**WHAT TO WORK ON:**
Write out the entries below exactly, but only from the line containing "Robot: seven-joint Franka" through the line containing "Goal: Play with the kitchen", and without the pictures.

**PROVIDED ENTRIES:**
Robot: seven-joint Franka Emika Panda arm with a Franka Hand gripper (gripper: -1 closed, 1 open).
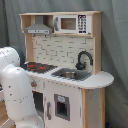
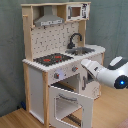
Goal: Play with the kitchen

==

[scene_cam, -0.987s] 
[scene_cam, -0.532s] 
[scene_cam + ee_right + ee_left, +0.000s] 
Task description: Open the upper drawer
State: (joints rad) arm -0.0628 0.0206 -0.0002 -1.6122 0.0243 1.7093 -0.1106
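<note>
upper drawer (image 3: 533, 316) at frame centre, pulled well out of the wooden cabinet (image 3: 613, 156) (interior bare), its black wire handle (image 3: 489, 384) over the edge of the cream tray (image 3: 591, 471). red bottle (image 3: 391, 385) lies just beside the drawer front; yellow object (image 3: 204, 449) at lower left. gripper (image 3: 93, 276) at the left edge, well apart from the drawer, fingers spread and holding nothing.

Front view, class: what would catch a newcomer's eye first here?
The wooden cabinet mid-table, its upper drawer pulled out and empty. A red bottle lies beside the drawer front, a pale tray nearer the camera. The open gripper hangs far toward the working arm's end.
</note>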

**RESPONSE FOR THIS EXERCISE:**
Robot: seven-joint Franka Emika Panda arm with a Franka Hand gripper (gripper: -1 closed, 1 open).
Goal: Play with the kitchen

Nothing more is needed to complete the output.